Exercise requirements
Reproduce, exactly and in full, the lines from the one with "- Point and" through the one with "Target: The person" in the data below; drop pictures.

Supplied records
■ ■ ■ ■
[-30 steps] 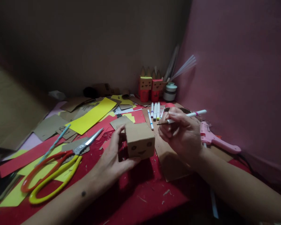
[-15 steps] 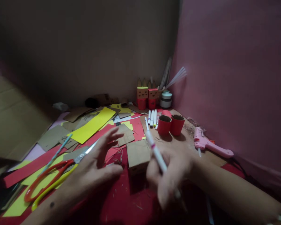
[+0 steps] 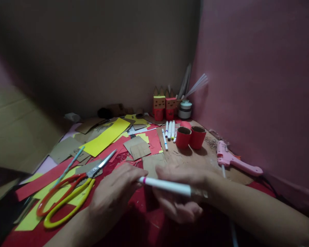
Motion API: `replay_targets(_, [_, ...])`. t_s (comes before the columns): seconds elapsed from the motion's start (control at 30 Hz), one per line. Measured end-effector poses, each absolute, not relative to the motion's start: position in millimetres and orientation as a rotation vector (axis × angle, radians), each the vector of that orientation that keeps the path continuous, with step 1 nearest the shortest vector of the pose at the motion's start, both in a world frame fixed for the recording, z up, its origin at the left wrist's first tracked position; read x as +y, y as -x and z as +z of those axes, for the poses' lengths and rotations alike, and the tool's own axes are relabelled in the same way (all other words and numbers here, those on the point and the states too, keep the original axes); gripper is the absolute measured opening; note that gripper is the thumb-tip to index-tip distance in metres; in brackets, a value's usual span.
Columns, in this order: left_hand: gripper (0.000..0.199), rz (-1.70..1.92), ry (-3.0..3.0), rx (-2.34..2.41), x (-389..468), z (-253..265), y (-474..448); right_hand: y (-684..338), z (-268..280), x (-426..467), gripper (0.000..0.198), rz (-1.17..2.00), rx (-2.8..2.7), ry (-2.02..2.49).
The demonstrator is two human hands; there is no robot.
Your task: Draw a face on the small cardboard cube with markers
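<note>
Left hand (image 3: 115,190) pinches the marker's (image 3: 167,186) ringed end; right hand (image 3: 181,174) half-curled behind it, can't tell if gripping. Box (image 3: 154,163) sits just beyond on the worktop (image 3: 144,219). Risk: weak pinch drops marker; tip, if uncapped, streaks cardboard.

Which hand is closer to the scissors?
Left. The left hand is close beside the scissors; the right hand is farther off, with the left hand between them.
</note>
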State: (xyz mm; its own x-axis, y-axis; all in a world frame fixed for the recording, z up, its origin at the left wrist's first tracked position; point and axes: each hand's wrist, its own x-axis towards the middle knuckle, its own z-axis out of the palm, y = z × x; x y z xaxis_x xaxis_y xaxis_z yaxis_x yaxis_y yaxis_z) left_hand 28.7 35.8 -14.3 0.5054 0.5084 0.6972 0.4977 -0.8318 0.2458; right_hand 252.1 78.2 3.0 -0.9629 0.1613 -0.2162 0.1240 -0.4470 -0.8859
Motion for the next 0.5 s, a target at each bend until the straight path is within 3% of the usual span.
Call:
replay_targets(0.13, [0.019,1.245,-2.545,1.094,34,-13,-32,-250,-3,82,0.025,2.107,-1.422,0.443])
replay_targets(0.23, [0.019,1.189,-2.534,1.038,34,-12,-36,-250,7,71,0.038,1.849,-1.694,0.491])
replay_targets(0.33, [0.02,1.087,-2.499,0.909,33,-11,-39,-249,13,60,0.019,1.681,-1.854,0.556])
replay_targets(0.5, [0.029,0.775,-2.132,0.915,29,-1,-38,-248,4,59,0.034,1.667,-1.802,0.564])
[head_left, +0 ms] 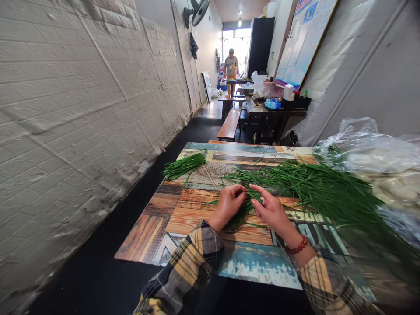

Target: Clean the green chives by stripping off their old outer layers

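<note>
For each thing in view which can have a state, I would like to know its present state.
Left hand: fingers bent together; cannot tell whether holding anything.
Right hand: partly open, index finger extended.
Green bundle: gathered, lying down.
Green pile: loose, spread out.
Thin stick: lying down.
Plastic bag: crumpled.
Bench: upright.
Wall fan: mounted; running or not, unclear.
Person: upright.

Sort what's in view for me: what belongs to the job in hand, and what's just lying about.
Apparently part of the job:
- left hand and right hand
- loose green stalks
- green bundle
- patterned table

Apparently just about:
- blue packet
- wooden bench
- wall fan
- wall poster
</note>
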Action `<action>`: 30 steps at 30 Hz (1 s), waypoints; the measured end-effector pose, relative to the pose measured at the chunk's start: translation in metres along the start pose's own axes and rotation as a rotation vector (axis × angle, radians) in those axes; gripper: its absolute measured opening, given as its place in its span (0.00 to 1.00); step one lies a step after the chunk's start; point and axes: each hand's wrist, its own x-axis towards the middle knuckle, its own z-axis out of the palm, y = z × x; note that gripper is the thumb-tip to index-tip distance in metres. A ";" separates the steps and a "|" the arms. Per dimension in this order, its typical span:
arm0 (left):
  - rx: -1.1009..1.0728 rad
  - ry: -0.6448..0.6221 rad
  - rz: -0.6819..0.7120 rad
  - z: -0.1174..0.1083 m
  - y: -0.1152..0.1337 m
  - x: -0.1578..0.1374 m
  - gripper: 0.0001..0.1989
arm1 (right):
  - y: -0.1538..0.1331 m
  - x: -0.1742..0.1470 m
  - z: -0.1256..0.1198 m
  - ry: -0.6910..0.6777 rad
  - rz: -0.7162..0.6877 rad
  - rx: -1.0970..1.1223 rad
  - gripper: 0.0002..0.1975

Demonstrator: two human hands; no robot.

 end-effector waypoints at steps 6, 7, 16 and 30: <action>0.096 -0.004 0.098 -0.002 0.000 -0.001 0.07 | -0.001 0.000 0.000 -0.002 0.006 -0.005 0.26; 0.103 -0.008 0.104 -0.002 0.001 -0.001 0.07 | -0.001 0.000 -0.001 -0.004 0.002 -0.001 0.27; 0.145 -0.061 0.148 0.000 0.005 -0.002 0.07 | 0.001 0.001 -0.002 -0.005 0.003 0.025 0.25; 0.180 0.082 0.054 -0.011 -0.009 0.010 0.10 | 0.012 0.005 -0.003 0.001 0.069 -0.053 0.15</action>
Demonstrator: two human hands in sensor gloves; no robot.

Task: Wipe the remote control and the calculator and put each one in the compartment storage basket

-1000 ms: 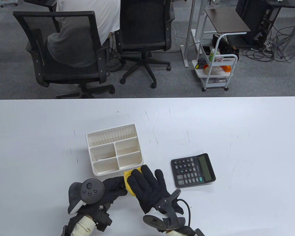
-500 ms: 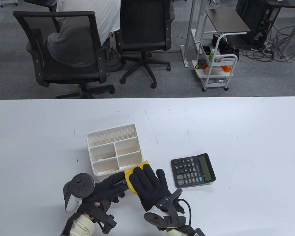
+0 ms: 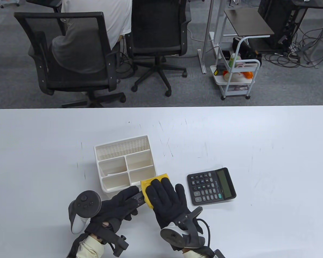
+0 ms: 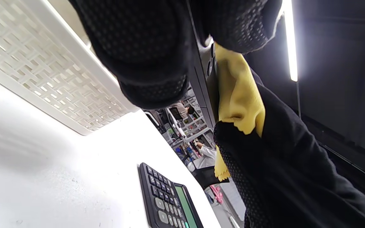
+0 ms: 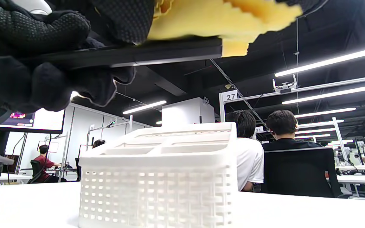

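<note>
Desk w/ basket near: your left hand grips the remote just above it, right hand flat on the cloth, so press evenly, wipe end-to-end; calc waits right.

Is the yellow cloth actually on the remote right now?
Touching. The right wrist view shows the yellow cloth lying flat on the remote, pressed down by the right hand while the left hand grips it.
</note>
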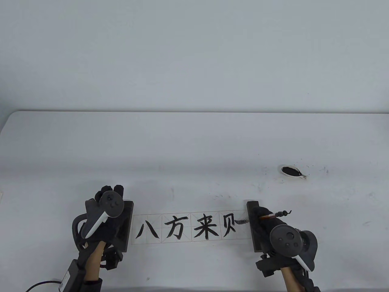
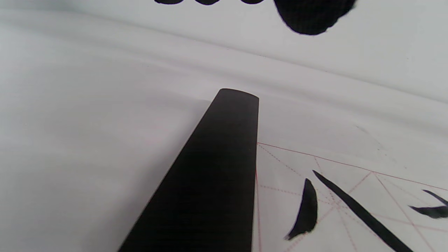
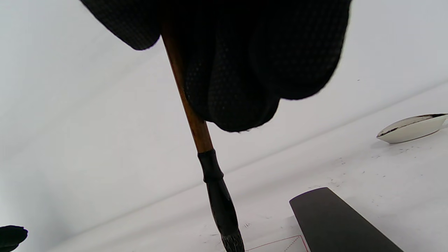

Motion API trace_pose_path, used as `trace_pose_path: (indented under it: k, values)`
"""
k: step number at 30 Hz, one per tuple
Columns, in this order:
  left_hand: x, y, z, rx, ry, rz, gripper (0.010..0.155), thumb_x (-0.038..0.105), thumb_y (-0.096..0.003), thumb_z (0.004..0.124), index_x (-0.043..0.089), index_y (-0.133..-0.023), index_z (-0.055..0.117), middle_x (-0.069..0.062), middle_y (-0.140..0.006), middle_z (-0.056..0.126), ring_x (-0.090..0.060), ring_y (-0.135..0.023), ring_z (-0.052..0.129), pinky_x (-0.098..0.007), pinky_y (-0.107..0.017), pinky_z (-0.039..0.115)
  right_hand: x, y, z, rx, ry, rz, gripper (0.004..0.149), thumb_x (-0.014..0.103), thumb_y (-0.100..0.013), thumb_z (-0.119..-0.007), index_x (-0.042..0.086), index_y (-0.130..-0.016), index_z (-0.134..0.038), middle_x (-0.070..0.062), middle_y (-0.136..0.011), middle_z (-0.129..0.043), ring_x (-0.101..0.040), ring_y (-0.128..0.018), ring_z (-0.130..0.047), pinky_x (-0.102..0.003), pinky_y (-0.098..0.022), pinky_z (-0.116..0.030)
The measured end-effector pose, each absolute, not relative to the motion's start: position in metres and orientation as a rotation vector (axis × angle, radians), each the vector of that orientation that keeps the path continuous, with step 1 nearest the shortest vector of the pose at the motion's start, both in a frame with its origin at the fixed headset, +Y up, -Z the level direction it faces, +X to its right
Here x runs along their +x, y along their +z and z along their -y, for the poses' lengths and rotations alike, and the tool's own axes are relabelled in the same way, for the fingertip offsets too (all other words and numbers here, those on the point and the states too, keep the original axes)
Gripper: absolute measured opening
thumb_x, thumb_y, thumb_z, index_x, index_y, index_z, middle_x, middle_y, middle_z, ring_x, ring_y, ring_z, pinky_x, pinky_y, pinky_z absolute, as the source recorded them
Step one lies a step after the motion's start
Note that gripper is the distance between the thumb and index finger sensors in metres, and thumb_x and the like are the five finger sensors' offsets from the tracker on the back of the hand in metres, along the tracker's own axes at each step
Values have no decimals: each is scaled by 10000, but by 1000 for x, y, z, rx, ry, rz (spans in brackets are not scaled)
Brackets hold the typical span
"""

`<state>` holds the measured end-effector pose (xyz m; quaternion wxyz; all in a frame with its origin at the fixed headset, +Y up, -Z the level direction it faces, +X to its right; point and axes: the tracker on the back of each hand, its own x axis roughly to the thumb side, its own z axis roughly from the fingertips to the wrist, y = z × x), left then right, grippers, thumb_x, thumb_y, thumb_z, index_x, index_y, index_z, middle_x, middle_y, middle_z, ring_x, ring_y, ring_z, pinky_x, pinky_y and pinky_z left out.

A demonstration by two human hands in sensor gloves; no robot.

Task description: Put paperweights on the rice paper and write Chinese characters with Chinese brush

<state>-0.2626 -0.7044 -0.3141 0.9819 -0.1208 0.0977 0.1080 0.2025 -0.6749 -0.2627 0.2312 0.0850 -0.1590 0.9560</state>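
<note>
A narrow strip of rice paper (image 1: 191, 217) lies on the white table with red grid cells and several black characters. A dark paperweight (image 1: 129, 213) (image 2: 217, 175) sits on its left end, and my left hand (image 1: 109, 194) rests over it, fingertips (image 2: 311, 17) reaching past it above the table. A second dark paperweight (image 1: 251, 210) (image 3: 336, 224) holds the right end. My right hand (image 1: 264, 217) grips the brown-handled brush (image 1: 269, 216) (image 3: 213, 175). Its inked tip is at the last cell, just left of the right paperweight. The paper's corner (image 3: 280, 245) shows beside the tip.
A small white dish of black ink (image 1: 291, 171) (image 3: 409, 128) stands beyond the right paperweight, with ink specks on the table around it. A black cable (image 1: 39, 284) trails from my left wrist at the bottom left. The table's far edge (image 1: 194, 112) runs across mid-view.
</note>
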Motion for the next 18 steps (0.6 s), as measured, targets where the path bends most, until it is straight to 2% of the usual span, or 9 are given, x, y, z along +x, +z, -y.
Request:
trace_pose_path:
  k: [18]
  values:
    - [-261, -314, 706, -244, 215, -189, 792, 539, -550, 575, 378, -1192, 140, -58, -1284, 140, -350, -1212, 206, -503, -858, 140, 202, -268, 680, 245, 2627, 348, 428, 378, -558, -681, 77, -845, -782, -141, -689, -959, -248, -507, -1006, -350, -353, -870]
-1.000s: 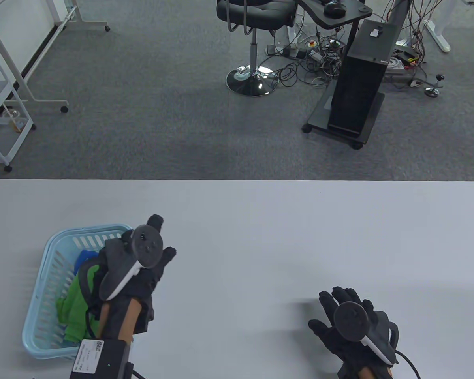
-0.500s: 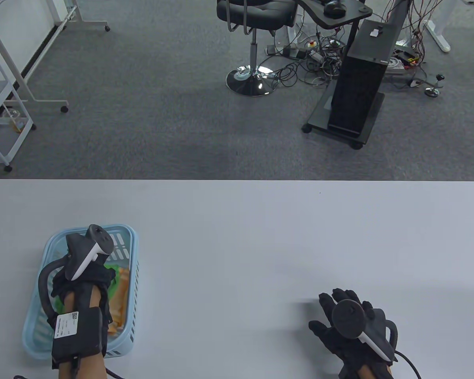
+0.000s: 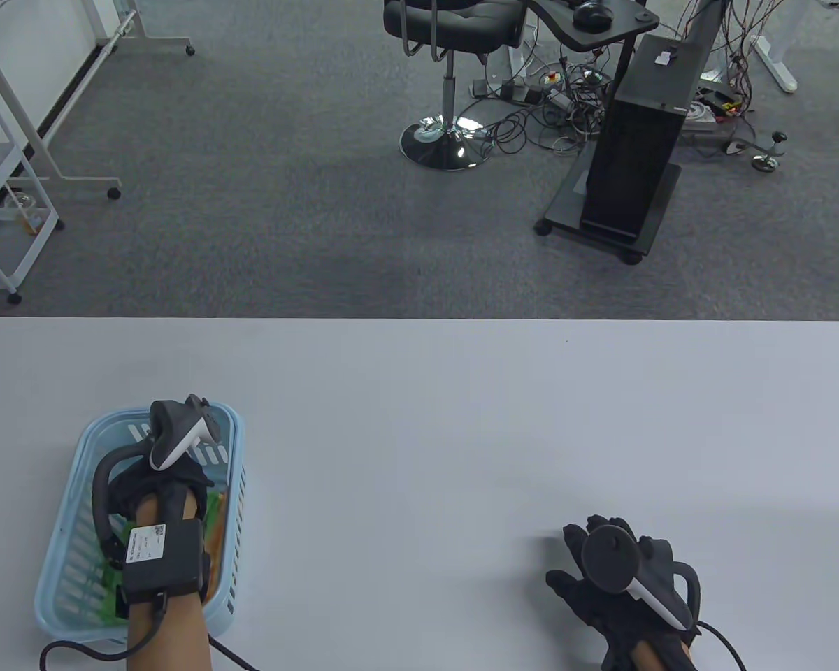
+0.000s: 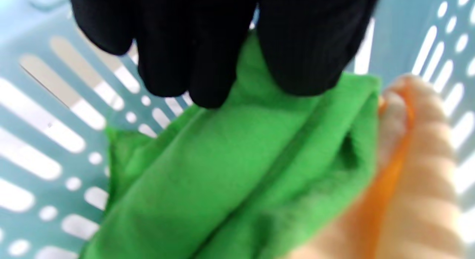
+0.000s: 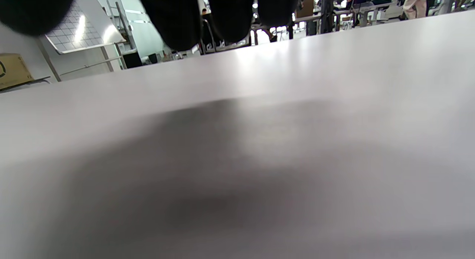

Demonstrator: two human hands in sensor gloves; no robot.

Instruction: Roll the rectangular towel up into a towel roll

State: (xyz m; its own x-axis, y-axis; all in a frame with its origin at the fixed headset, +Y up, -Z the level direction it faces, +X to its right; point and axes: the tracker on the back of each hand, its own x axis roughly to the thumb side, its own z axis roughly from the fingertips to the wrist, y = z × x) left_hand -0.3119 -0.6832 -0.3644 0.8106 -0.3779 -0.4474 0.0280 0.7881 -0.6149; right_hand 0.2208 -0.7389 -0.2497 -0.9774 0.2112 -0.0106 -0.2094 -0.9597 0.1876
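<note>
- Reaching into the pale blue basket (image 3: 234,503) at the table's left, my left hand (image 3: 157,489) pinches a fold of the green towel (image 4: 237,177), which lies bunched beside an orange cloth (image 4: 412,170).
- My right hand (image 3: 615,580) rests on the white table (image 3: 461,419), fingers spread, holding nothing.
- I judge this the fetching step; next, lift the towel out and spread it flat for rolling.

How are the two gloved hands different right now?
The left hand is down inside the blue basket, its fingers pinching the green towel; the right hand lies on the bare table, fingers spread, holding nothing. Both wear black gloves with a tracker.
</note>
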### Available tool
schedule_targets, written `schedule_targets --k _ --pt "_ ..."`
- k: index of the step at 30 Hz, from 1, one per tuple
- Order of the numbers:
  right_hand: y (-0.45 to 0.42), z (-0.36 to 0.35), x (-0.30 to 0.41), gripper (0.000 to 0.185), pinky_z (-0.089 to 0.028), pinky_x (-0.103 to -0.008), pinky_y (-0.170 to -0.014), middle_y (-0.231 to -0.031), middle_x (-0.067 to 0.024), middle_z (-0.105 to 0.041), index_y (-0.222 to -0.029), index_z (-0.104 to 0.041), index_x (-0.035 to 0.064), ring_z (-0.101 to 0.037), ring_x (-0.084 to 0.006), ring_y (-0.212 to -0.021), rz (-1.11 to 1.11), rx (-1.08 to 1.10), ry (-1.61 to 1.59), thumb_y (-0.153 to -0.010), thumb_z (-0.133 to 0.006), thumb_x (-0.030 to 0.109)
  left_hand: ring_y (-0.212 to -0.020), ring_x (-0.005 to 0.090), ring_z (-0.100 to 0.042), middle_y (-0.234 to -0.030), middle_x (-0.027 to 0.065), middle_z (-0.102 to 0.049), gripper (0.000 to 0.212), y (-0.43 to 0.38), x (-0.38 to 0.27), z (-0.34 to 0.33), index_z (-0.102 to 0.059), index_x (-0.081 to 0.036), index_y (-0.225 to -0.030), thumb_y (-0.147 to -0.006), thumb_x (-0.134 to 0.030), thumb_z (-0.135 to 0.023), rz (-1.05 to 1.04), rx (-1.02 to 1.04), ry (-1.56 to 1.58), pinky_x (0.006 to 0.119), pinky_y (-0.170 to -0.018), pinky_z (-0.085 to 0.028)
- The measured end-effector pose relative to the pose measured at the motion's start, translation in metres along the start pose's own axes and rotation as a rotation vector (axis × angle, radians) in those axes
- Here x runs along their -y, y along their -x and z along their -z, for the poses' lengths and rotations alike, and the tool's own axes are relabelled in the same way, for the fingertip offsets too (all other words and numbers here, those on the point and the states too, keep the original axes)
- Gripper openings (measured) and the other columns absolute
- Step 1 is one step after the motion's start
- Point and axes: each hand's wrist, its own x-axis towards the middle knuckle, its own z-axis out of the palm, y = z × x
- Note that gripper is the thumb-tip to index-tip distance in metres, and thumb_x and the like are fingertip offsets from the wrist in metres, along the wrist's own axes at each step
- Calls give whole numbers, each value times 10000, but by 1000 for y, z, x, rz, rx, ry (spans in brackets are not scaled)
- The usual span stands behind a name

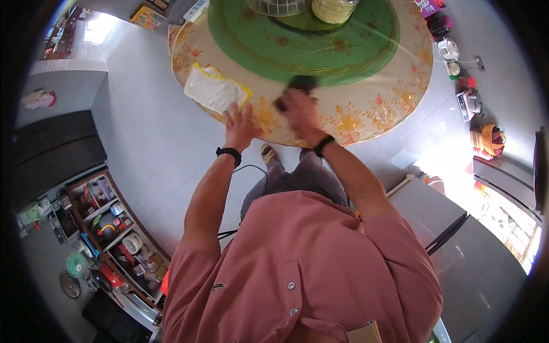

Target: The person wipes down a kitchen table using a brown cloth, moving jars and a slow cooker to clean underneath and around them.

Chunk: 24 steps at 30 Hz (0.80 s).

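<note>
My right hand (301, 112) is blurred by motion over the near part of a round table. A dark object (303, 82), possibly a brush or cloth, is in its grip, too smeared to name surely. My left hand (242, 126) lies palm down at the table's near edge with its fingers spread. Its fingertips reach the lower corner of a white cloth with yellow trim (218, 90). Beneath both hands is a cream tablecloth with orange flowers (364, 115). A green round cover (283, 55) lies over the table's middle.
On the green cover stand a clear ribbed dome cover (279, 6) and a pale yellow container (334, 9). A white power strip (196, 10) sits at the far left rim. Shelves (118, 231) full of household goods stand left; a rice cooker (448, 48) is at right.
</note>
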Motion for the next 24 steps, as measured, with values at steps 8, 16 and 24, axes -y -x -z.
schedule_targets --k 8,16,24 --pt "13 19 -24 528 -331 -487 -1192 -1468 -152 -527 -1421 -542 100 -448 -364 -1392 78 -148 -24 -906 -626 186 -1415 658 -217 -1647 261 -161 976 10 12 -1 -286 -213 -1604 -812 -465 -798 -32 -84 -5 615 -1181 -275" --pt "19 26 -45 536 -310 -520 -1191 -1432 -205 -542 -1374 -592 75 -470 -388 -1355 -296 -331 258 -853 -658 185 -1398 662 -214 -1637 278 -146 953 6 0 15 -306 -201 -1597 -817 -450 -794 -34 -50 27 661 -1114 -315" --pt "-20 6 62 652 -246 -517 -1227 -1607 -170 -356 -1525 -415 62 -338 -355 -1480 -48 -119 101 -942 -626 267 -1390 641 -248 -1646 294 -133 985 10 16 0 -288 -180 -1607 -816 -458 -806 -94 -144 -44 645 -1078 -359"
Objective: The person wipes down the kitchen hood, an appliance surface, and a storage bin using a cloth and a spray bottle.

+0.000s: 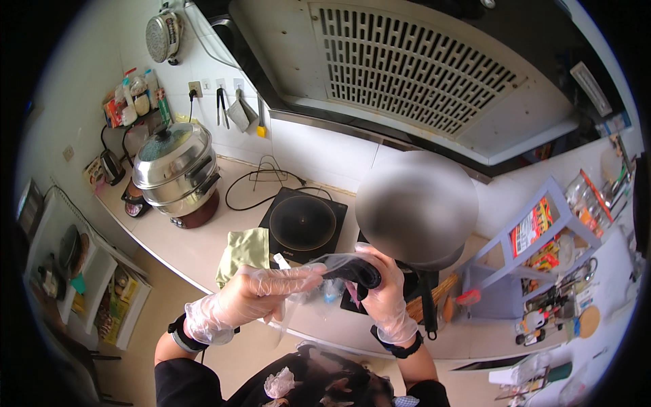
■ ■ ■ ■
Your solution
- Point and axes: each hand's wrist, its own x-axis towards the middle knuckle, its own z-axis out of the palm, y = z × x
- Note that gripper is the thumb-tip to index-tip distance in metres, and thumb_x and the like are fingertip offsets from the wrist in metres, along the wrist's own axes at each step
- Calls give whole numbers, each value times 10000, but by 1000 for y, z, x, rz, rx, ry (spans in brackets are not scaled)
- The usual span stands behind a name


Target: The person wipes down a kitchen table using a brown cloth, moving jars and a slow cooker to clean underneath and around them.

The requested output is now complete.